On September 04 from 9:00am to 6:00pm (CEST).
Please find the detailed schedule below.
Session 1: Keynotes – 9:00am-10:30am
09:00am – 09:10am
By the Organizers
09:10am – 09:50am
Keynote 1: To trust or not to trust? – On Challenges for AI in Modern Society
Who has not heard of them: Alexa, Siri, ChatGPT and the like. Modern AI systems like these increasingly permeate our everyday lives; they range from face recognition in our smartphones to spam filters in our email to media creators all the way to decision support systems for judges, pilots and doctors. But under what conditions is it safe to really rely on AI systems? This is one of the most pressing questions for developers, users and regulators alike. To ensure safety, trustworthiness is often quoted as a central desideratum. But what exactly does trustworthiness imply and how can that be ensured in the context of high-stake applications? This talk offers a philosophical perspective.
09:50am – 10:30am
Keynote 2: Bridging the Explainability Gap: Transparency Requirements in the EU’s AI Act
The European Union’s proposed Artificial Intelligence Act introduces a risk-based approach to regulating AI and emphasizes the importance of transparency and explainability. This talk delves into the Act’s broad notions of transparency and explainability, assessing their alignment with the technical view of AI explainability. It uncovers challenges arising from disparate interpretations of explainability across scientific disciplines and stakeholders, while exploring the Act’s goals for transparency. The talk also acknowledges the limits of explainable AI and emphasises the need to align transparency requirements with what is useful and technically feasible.
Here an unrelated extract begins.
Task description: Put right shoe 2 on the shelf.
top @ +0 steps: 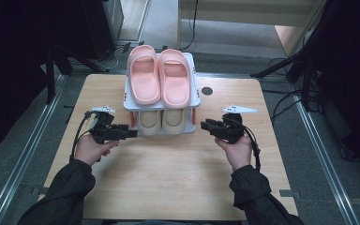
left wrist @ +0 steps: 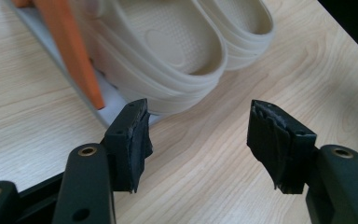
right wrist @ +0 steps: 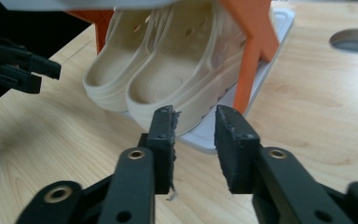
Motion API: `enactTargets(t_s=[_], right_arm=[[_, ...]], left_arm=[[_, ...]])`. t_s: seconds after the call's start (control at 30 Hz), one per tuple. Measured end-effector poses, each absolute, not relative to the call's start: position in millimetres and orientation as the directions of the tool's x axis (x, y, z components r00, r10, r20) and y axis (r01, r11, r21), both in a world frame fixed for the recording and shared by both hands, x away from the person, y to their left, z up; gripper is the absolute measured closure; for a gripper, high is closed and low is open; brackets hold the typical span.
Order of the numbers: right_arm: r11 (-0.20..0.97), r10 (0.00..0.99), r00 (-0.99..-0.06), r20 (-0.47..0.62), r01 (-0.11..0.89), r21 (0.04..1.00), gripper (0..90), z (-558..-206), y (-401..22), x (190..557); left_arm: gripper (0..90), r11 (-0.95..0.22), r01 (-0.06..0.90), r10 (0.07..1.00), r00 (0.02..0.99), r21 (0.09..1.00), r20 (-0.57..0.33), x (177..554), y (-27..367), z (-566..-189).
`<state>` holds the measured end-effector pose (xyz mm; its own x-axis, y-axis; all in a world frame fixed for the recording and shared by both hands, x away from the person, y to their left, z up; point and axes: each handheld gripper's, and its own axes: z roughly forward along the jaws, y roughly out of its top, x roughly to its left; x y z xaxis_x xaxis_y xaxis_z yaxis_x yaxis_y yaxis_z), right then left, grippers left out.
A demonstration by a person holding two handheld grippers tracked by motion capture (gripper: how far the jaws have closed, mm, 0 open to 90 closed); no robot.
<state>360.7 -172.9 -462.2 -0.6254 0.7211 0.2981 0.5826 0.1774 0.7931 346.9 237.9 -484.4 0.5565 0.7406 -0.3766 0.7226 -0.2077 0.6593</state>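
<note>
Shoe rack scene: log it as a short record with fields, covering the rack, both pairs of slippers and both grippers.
rack: two-tier shoe rack at the far middle of the wooden table
top tier: pink slippers, side by side
bottom tier: beige slippers, side by side
left gripper: open, nothing between the jaws, by the rack's left front corner
right gripper: open, nothing between the jaws, pointing at the rack's right front
contact: neither gripper touches the rack or slippers

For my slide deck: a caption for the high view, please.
Two hand-held grippers flank a two-tier shoe rack holding pink slippers above beige slippers.
</note>
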Motion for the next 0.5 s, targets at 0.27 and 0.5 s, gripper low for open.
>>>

Session 2: Long Paper Talks – 11:00am-12:30pm
11:00am – 11:30am
A Conceptual Framework for Explainability Requirements in Software-Intensive Systems
Marcello M. Bersani, Matteo Camilli, Livia Lestingi, Raffaela Mirandola, Matteo Rossi and Patrizia Scandurra
Software-intensive systems range from enterprise systems to IoTs and cyber-physical systems to industrial control systems where software plays a vital role. In such systems, decision-making is software-supported in an automated and/or autonomous way. However, trust can be hindered by the black-box nature of these systems, whose autonomous decisions may be confusing or even dangerous for humans. Thus, explainability emerges as a crucial non-functional property to be featured to achieve transparency and increase the awareness of the systems’ behavior, hopefully leading to their acceptance in our society.
In this paper, we introduce a conceptual framework for the elicitation of explainability requirements at different granularity levels. Each level is associated with a set of meta-requirements and means for the instantiation of the framework within a system to make it capable of producing explanations in a given application domain. We illustrate our conceptual framework using a running example in the robotics domain.
11:30am – 12:00pm
Revisiting the Performance-Explainability Trade-Off in Explainable Artificial Intelligence (XAI)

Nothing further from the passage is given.